最近人に言われたことで、印象的なことが2つありました。

  • やりたいことを考えるなんて、おこがましい。目の前にあることを粛々とこなすだけ。やりたくないことだけを決めればよい。
  • 得意分野がなにか、と考えるのはおこがましい。なんでもやればよい。やることがあるだけで幸せ。

確かに、そうだな、と思います。私は人に聞かれることでつらいのは、
「今までどんな事やってきたのか(専門的に)?」ということと、
「どんなことをやりたいのですか?」ということです。私はこの2つについて、いまだ明確な解を持っていません。

今回、私は環境を変えることを選択しましたが、これも為末氏は否定していません。陸上が不向きだと感じたら、サッカーに転向する道もある。

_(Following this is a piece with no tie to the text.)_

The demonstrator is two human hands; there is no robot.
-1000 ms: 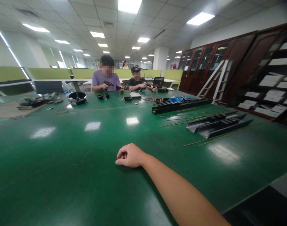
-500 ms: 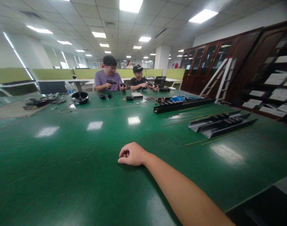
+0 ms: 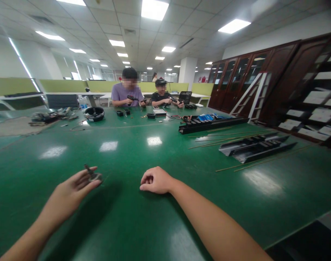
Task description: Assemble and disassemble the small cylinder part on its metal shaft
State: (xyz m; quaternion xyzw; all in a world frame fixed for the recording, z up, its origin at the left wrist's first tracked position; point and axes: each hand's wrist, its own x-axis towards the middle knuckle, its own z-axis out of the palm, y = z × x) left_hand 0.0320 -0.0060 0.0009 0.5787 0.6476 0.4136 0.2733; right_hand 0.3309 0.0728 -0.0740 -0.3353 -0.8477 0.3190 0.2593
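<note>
My left hand (image 3: 75, 185) is raised a little above the green table (image 3: 121, 224) at the left. Its thumb and fingers are closed on a small dark metal part (image 3: 94, 176) with an upright stem and a rounded, ring-like base. Motion smears its details, so its exact kind does not show. My right hand (image 3: 156, 180) rests on the tabletop near the middle, fingers curled toward the thumb around a dark gap. I see nothing held in it.
Black metal channels (image 3: 264, 150) and thin yellowish rods (image 3: 209, 142) lie at the right. Farther back are a black headset (image 3: 94, 114) and small black boxes (image 3: 150, 116). Two people sit across the table with tools. A ladder (image 3: 259, 96) stands by the cabinets.
My left hand has come into view from the lower left, carrying the small metal part. My right hand keeps its curled pose on the table. The view has shifted slightly.
</note>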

私は偶然にも(会社の存続年数は別として)事業のスタートアップを手掛けた経験が多いので、仕組みづくりは比較的やれると思っています。しかし、それが得意とは言えません。やはりとても手間がかかりますし、コスト度外視のところもあり経済的ではないし、評価されることが少ない。つまり、成果につながる確率は低いということ。成功体験は得にくいということ。
それではやりがいにはつながらないので、ひたすら走り続けて仕事の手が止まらないようにするだけです。
一区切りついて仕事の手が止まると、ものすごい不安感に駆り立てられます。

これまでの私の仕事は、立上げの担当が多い分、その後じっくり考えてやる機会を持つことはできませんでした。ここを深めていけたら、自分にはもっと視野の広い仕事ができるだろうというのは想像がつきます。

他人にまどわされず、自分で選ぶ

私は自分で判断する力が弱いと思います。なので、この話しは耳が痛い。
人に流されやすい、というか人に必要と言われることは頑張れるのだけど、というタイプです。

積み重ねと違って、「何をがんばるか」という選ぶ努力には、冷静に自分を見てだめなものはだめと切り捨てる作業がいる。

自分がどうなりたいかを理解し(選んで)、目標に向かって決めたことを積み重ねできるかどうか。自分のキャリアプラン、ライフプランを見据えて、頑張れることを見つけなくてはと思います。

今回、自分の転職活動中で自己分析を進める中、いくつか気づくことがありました。
都会の仕事は、会社でとても専門化されている。なので、職種を決めてアプローチをすることが必要。一方、地方の仕事は、一人のマンパワーでいくつもの仕事をかけ持つ必要がある。つまりマルチタスク。
私が今までやってきたのは、後者だった。だから、自分の得意分野というものがはっきりいってないので、どうなりたいか?という将来像がなかなか描けないのかも、と感じました。

ただ1つ、もしやりたいことを言えるとしたら、なにがしかの事業の成功の道筋をつけたい、ということ。これが、今の私にとっての唯一の成功体験かもしれず、それを小さな目標に細分化して1つずつ実現する仕事ができたら、というところまでは見えてきました。このあたりをもっと考えて深めていきたいです。

諦める、と字面をみるとマイナスイメージが先行しますが、見方を変えて「明らかにする」ことに目を向けようと思いました。